_Goal of the exercise_:
Print the lines in the listing below starting at the line with "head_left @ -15" and ending at the line with "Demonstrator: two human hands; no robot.", both included. Reproduce them exactly and omit every picture.

_Dataset extract_:
▼▼▼

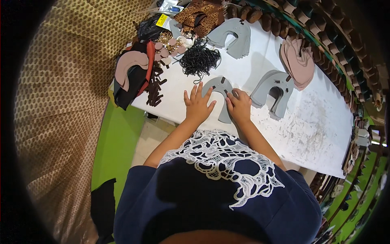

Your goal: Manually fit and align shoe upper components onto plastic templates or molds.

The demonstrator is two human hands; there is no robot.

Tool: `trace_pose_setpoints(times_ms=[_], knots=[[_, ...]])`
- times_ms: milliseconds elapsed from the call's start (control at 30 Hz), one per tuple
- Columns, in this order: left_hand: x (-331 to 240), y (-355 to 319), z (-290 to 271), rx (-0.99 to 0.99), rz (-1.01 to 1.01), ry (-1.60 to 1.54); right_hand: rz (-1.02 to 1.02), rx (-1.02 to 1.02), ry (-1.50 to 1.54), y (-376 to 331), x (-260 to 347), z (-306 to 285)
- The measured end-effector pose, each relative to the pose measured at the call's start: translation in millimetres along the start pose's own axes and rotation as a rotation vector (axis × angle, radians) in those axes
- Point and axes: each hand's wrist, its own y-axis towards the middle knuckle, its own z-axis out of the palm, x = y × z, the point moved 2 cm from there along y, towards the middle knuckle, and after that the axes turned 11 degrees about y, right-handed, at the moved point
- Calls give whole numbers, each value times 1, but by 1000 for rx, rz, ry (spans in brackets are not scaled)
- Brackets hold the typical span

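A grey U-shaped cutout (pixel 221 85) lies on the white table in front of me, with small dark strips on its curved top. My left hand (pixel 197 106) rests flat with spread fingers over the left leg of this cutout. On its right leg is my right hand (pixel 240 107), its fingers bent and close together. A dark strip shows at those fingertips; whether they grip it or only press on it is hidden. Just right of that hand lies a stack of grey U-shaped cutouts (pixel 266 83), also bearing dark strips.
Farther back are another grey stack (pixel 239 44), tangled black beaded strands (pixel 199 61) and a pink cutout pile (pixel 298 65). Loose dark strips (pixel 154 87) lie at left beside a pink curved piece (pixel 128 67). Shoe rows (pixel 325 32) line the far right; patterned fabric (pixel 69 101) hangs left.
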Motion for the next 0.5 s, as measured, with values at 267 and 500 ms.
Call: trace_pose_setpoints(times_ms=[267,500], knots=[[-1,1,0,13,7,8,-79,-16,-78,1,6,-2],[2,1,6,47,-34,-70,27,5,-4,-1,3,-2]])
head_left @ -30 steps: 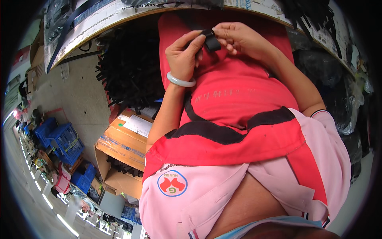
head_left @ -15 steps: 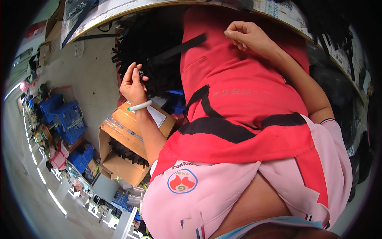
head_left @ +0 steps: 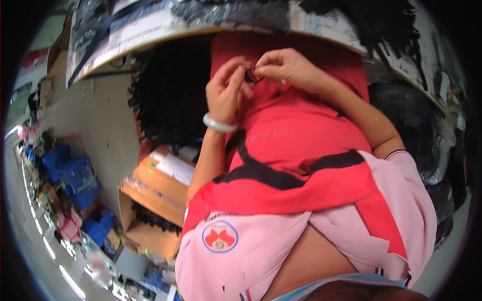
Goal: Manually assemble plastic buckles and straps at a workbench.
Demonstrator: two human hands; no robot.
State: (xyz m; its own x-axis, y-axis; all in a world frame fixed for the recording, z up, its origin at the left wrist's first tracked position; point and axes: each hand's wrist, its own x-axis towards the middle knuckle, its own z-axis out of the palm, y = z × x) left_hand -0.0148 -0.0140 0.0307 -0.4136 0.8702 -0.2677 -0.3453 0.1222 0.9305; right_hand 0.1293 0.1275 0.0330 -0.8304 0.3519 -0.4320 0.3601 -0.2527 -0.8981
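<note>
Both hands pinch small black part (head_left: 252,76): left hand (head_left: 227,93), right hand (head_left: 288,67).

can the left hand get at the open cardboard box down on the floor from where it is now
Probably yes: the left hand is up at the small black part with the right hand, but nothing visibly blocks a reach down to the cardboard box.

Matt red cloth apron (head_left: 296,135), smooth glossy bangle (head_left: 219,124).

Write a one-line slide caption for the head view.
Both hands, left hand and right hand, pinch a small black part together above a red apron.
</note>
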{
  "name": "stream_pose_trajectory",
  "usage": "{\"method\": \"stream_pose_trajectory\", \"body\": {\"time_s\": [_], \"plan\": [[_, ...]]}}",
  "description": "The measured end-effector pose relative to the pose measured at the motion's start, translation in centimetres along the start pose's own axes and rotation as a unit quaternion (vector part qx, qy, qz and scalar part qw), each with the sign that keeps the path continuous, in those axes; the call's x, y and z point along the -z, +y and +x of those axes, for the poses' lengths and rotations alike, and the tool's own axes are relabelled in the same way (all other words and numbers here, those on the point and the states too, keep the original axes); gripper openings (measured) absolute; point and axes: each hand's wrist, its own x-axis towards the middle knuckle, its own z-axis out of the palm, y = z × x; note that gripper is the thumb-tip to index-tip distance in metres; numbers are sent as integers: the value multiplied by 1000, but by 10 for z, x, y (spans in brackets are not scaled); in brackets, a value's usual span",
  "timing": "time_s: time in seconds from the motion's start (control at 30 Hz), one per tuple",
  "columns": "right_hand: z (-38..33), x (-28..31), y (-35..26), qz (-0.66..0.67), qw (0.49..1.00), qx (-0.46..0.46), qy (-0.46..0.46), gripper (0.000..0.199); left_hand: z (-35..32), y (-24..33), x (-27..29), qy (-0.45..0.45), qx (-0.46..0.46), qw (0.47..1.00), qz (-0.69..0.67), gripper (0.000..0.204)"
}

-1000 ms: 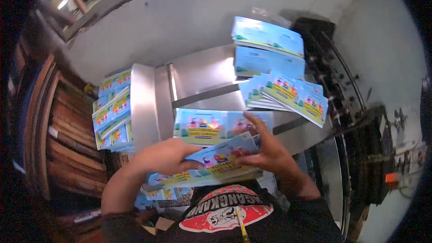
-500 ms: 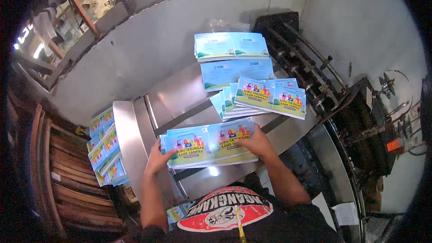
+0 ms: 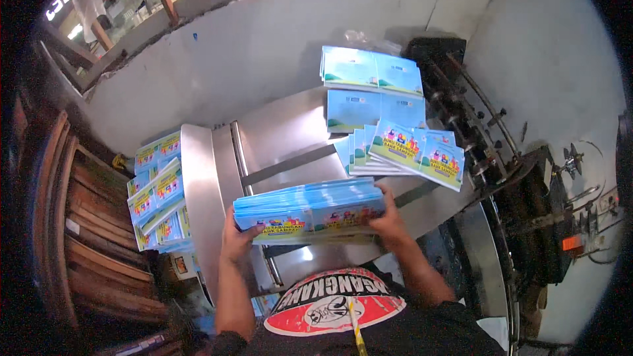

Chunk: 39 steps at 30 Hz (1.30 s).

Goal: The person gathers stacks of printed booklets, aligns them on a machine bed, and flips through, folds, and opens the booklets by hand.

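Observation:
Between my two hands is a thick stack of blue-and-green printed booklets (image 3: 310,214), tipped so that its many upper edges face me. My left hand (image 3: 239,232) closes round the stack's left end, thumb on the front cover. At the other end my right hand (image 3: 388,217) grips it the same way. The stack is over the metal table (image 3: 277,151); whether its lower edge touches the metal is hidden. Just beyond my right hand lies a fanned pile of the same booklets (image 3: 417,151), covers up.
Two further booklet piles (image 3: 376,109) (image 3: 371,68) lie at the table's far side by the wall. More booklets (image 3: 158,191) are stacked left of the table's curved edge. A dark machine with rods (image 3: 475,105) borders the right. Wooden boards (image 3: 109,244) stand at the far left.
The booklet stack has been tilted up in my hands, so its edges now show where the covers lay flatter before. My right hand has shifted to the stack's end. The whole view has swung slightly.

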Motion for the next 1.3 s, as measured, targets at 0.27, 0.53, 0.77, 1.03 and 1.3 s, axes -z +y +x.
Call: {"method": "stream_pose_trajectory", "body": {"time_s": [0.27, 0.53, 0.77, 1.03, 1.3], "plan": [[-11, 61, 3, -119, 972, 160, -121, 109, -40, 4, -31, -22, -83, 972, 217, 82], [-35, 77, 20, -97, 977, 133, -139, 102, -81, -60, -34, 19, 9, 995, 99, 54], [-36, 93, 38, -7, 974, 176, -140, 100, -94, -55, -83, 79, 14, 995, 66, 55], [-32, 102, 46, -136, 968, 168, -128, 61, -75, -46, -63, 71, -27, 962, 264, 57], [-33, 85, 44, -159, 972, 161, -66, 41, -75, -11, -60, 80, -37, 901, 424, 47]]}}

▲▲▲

_Answer section_:
head_left @ -15 steps: 
head_left @ +0 steps: 
Goal: Manually assemble plastic buckles and straps at a workbench.
Demonstrator: two human hands; no robot.

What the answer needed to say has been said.